WORK INSTRUCTIONS = On every line of the listing, check for "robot"; copy the lines that have it.

◇ ◇ ◇ ◇ ◇ ◇ ◇

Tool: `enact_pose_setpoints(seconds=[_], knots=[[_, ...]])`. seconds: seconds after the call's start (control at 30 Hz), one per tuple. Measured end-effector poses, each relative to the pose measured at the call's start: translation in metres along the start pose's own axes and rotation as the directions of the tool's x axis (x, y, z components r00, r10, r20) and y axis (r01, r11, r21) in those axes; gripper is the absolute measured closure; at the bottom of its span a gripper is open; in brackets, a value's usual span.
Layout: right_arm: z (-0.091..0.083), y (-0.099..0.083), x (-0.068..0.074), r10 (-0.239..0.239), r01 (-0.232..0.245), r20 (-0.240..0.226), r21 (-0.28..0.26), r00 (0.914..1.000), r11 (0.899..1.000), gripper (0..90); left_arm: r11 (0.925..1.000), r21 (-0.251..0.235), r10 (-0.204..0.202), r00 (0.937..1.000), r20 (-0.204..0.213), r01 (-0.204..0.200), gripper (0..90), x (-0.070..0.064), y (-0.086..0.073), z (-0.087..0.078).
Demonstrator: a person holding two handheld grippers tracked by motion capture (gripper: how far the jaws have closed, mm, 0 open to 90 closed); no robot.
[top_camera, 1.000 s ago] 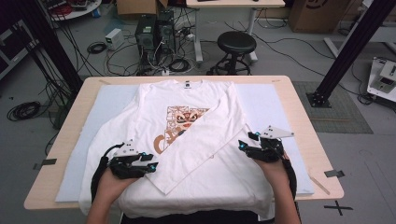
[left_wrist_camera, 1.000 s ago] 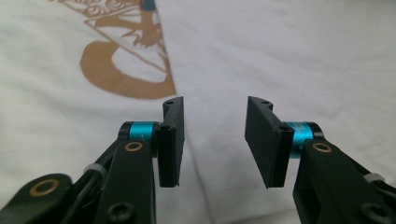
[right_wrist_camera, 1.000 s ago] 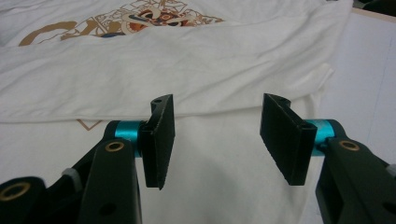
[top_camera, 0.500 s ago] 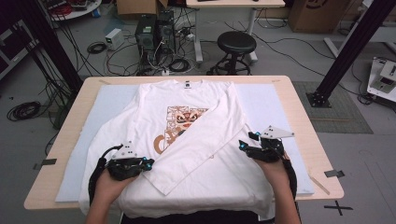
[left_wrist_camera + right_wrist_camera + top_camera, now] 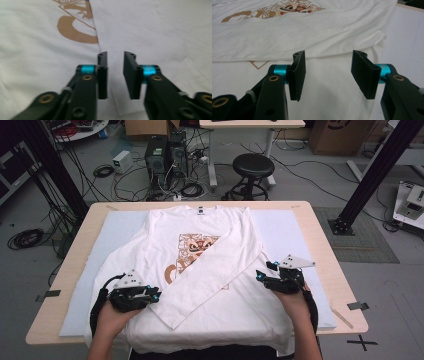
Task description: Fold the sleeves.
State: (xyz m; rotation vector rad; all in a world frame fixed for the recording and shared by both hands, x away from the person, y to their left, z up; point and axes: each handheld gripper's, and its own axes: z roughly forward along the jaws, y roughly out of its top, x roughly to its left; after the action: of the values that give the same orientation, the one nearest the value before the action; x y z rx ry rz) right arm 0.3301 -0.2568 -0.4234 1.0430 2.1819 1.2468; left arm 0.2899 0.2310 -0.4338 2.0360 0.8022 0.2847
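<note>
Two hand-held black two-jaw grippers, one per hand. The left gripper [image 5: 150, 297] rests low over one white long-sleeved cotton shirt [image 5: 200, 270] with a brown-and-gold chest print; its jaws stand a narrow gap apart with nothing between them, and the edge of one sleeve [image 5: 160, 32] folded diagonally across the shirt runs from just ahead of the jaws. The right gripper [image 5: 264, 276] sits at the shirt's opposite side, jaws spread wide and empty, the folded sleeve's upper part [image 5: 287, 37] lying ahead of them. The shirt lies flat between and under both grippers on one pale blue mat [image 5: 280, 222] covering one light wooden table [image 5: 320, 240]. Beyond the table stands one black round stool [image 5: 253, 166].
</note>
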Motion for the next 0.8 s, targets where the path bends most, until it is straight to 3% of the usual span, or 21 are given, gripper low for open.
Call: enact_pose_setpoints(seconds=[0.1, 0.23, 0.37, 0.5, 0.8], knots=[[0.001, 0.000, 0.000, -0.001, 0.001, 0.000, -0.001, 1.0000, 1.000, 46.3, 0.9987, -0.046, -0.025, 0.9985, -0.050, 0.023, 53.1, 0.005, -0.001, -0.006], [0.001, 0.000, 0.002, 0.000, 0.000, -0.003, 0.004, 1.0000, 1.000, 46.3, 0.9956, -0.077, -0.061, 0.9933, -0.098, 0.054, 47.7, 0.013, -0.005, -0.014], [0.001, 0.001, 0.002, -0.004, 0.004, -0.003, 0.005, 1.0000, 1.000, 46.3, 0.9941, -0.091, -0.072, 0.9849, -0.157, 0.058, 47.0, 0.019, -0.007, -0.022], [0.002, 0.001, 0.003, -0.006, 0.006, -0.003, 0.002, 1.0000, 1.000, 46.3, 0.9903, -0.124, -0.082, 0.9827, -0.166, 0.061, 46.1, 0.021, -0.008, -0.030], [0.001, 0.000, 0.001, -0.001, 0.001, 0.005, -0.010, 1.0000, 1.000, 44.3, 0.9890, -0.130, -0.094, 0.9793, -0.180, 0.071, 43.6, 0.029, -0.012, -0.036]])
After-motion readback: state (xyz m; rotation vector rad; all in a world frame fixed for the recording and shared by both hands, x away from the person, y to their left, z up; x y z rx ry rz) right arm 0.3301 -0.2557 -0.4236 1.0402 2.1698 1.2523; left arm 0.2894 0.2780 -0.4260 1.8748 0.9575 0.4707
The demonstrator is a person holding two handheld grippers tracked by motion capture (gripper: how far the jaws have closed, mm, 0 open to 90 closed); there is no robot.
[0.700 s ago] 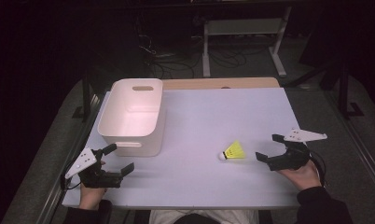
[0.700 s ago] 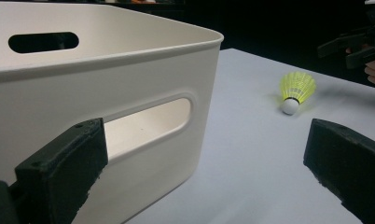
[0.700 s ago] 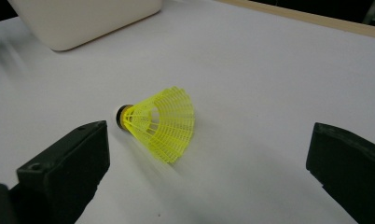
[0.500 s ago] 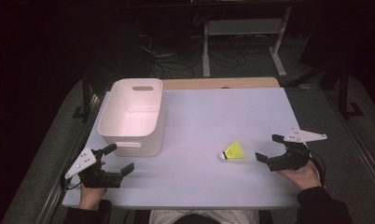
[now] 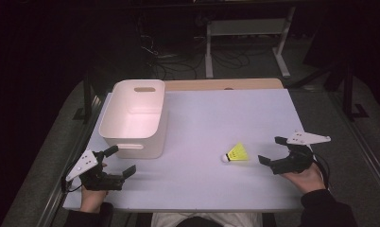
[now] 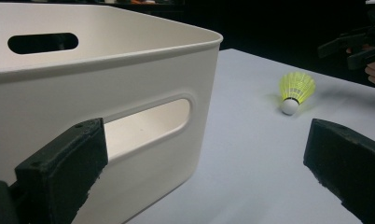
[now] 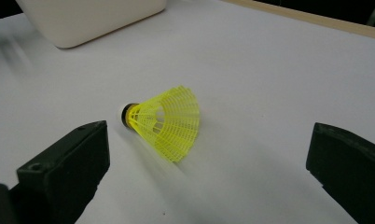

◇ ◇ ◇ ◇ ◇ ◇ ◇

SOLUTION =
Demonstrator: a person holding two handheld grippers tracked by motion capture (gripper: how far the jaws have closed, mm, 0 open to 90 closed); no robot.
The demonstrator is a person holding two handheld grippers tracked by motion capture (gripper: how far the jaws have closed, mm, 0 open to 90 closed); there is no robot.

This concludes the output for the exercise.